The Problem with Burndown
A typical burndown for the life of a project might look like this:
It shows the project started with 100 points of work in the backlog; it's completed eight iterations; the team accomplishes about ten points an iteration; and if everything continues at the current velocity the project will complete all work within another two iterations. Great.
But what happened in iteration six? Very little appears to have been accomplished. Maybe the team all took a vacation. Maybe there was a major problem or the team incorrectly estimated complexity. Or perhaps a large set of new requirements were added to the backlog because the customer decided what they thought they wanted wasn't what they really needed: namely the exact scenario agile was designed for.
Burnup Charts
The problem is that burndown charts lack two essential pieces of information. First, how much work was actually accomplished during a given iteration (as opposed to how much work remains to be completed) and second how much total work the project contains (or if you prefer how much scope has increased each iteration). A burnup chart for the exact project above might look like this:
We can now clearly see that the team did not take a breather in iteration six. They continued to complete about ten points per iteration, but during the sixth iteration the scope increased by about twenty points.
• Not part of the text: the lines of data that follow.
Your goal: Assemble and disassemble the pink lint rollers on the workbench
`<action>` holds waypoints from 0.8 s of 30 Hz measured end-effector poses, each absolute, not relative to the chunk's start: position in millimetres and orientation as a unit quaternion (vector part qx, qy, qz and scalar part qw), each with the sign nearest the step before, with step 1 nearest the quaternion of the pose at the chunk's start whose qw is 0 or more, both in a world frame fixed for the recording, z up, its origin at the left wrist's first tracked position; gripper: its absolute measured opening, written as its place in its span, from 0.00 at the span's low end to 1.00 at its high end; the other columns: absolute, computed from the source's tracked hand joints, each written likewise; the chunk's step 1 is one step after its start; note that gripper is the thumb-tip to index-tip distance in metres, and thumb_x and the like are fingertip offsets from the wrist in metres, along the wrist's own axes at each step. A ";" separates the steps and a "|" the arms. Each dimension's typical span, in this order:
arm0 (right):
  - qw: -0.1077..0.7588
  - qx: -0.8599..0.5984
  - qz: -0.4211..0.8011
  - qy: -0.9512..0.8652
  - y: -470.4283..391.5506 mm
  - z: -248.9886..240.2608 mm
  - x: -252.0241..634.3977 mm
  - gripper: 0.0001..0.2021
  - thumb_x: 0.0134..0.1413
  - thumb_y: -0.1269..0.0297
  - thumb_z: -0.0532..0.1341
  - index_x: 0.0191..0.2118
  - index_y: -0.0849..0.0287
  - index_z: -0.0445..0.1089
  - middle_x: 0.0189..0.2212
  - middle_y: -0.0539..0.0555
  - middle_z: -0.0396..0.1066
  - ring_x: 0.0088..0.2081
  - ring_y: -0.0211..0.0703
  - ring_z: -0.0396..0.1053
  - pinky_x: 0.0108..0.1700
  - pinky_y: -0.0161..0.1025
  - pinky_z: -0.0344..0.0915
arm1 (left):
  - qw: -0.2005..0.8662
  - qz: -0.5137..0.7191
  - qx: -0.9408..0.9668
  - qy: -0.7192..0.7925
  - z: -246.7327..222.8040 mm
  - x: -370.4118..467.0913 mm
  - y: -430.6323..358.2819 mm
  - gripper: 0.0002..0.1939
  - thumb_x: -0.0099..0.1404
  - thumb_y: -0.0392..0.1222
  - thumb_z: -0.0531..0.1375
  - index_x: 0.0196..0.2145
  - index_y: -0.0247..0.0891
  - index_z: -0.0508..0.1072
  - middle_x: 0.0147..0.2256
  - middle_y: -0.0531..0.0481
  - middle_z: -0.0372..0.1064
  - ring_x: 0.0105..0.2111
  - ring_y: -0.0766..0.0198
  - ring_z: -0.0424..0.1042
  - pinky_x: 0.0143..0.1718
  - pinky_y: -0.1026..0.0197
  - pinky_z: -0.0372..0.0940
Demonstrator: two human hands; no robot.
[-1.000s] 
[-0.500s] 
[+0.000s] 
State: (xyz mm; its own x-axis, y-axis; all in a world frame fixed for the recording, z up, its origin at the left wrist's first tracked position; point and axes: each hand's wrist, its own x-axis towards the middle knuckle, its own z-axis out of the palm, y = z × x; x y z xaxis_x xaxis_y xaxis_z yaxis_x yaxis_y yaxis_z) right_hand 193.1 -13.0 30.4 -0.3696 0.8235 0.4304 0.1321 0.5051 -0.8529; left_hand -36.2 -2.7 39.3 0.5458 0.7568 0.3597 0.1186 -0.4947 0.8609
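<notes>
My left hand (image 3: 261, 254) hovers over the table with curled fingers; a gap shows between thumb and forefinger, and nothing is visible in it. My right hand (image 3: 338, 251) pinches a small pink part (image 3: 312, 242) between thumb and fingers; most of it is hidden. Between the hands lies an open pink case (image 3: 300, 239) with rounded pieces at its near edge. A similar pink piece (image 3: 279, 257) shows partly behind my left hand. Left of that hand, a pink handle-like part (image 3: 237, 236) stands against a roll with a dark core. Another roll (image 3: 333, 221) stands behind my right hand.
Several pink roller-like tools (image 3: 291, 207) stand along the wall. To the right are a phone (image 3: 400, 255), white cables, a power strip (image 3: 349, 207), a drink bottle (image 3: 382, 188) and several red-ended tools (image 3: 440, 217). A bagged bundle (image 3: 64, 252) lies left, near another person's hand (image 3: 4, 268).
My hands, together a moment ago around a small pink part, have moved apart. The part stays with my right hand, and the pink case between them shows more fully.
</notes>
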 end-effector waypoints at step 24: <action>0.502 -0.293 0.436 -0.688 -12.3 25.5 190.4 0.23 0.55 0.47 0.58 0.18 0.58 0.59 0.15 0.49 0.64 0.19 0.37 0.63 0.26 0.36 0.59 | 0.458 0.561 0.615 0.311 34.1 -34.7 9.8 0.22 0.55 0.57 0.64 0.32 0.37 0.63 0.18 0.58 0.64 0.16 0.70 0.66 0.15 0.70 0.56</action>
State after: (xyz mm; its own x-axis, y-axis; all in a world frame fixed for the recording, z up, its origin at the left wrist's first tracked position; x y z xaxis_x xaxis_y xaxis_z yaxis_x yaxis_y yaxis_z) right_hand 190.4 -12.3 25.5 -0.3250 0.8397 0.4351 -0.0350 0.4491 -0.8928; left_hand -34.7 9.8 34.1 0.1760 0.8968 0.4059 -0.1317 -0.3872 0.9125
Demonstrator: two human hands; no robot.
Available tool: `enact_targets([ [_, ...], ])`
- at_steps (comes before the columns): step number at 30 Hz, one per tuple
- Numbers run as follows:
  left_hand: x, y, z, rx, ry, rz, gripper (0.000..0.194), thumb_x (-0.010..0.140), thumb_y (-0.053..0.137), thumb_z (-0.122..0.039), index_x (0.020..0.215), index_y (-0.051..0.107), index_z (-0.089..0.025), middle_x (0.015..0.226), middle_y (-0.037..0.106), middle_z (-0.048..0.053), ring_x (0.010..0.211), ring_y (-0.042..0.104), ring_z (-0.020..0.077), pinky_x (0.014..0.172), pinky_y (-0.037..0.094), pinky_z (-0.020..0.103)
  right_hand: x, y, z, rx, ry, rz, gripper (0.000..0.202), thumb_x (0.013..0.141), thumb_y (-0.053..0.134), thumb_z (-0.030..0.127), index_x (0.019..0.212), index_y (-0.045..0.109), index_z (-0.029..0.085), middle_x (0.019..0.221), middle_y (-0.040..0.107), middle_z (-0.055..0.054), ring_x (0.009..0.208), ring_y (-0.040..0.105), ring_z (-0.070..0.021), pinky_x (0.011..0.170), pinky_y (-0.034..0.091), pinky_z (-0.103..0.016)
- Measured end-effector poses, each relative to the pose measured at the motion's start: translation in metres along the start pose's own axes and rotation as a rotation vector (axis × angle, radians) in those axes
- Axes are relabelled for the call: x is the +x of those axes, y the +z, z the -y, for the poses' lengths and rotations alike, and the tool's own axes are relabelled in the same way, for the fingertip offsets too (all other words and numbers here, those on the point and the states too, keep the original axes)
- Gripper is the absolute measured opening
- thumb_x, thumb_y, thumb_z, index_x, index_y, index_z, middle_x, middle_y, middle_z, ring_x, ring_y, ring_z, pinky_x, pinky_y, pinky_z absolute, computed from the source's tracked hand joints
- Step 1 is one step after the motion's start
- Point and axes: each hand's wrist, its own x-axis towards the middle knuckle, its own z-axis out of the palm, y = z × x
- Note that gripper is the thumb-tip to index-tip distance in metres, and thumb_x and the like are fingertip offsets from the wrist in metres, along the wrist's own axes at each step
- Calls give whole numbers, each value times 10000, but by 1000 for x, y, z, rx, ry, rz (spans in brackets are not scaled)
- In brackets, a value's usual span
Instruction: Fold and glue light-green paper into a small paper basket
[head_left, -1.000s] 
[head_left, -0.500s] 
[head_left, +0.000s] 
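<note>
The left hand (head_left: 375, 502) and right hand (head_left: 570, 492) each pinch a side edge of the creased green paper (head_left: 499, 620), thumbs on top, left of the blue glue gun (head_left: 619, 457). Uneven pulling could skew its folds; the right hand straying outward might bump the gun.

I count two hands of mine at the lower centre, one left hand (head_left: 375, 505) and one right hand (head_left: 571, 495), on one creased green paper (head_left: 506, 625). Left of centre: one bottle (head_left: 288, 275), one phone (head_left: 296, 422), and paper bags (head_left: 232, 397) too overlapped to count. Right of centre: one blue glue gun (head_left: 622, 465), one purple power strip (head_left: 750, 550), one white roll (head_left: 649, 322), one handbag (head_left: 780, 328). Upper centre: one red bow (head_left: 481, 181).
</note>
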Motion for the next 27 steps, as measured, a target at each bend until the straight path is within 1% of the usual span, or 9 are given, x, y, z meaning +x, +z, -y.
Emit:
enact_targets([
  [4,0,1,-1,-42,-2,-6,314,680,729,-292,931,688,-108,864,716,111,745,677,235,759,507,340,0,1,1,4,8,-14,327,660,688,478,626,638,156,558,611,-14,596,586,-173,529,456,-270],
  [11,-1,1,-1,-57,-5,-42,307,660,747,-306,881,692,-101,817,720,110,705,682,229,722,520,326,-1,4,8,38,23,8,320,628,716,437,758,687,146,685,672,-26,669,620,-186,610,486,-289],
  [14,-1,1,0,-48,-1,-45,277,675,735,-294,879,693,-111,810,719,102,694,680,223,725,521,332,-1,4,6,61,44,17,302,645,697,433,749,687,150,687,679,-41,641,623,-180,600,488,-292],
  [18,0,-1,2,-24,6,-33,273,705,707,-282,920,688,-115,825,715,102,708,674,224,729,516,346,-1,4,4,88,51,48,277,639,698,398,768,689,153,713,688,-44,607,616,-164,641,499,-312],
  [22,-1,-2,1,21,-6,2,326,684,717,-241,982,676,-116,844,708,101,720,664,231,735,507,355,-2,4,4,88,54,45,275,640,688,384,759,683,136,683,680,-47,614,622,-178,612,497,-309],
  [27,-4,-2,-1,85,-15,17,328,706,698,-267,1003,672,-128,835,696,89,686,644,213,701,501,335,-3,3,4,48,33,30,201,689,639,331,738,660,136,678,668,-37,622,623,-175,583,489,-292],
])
One could imagine the opposite happening as well. Later in the project the team might delete old user stories that were envisioned during project inception and thus decrease the total scope. The burndown chart would incorrectly show such a scenario as a sudden increase in velocity.
Summary
Either way the burndown chart hides essential information. I propose we throw it away and show the slightly more complicated, but infinitely more useful burnup chart. After all you wouldn't want upper management thinking you were lazy in iteration six would you?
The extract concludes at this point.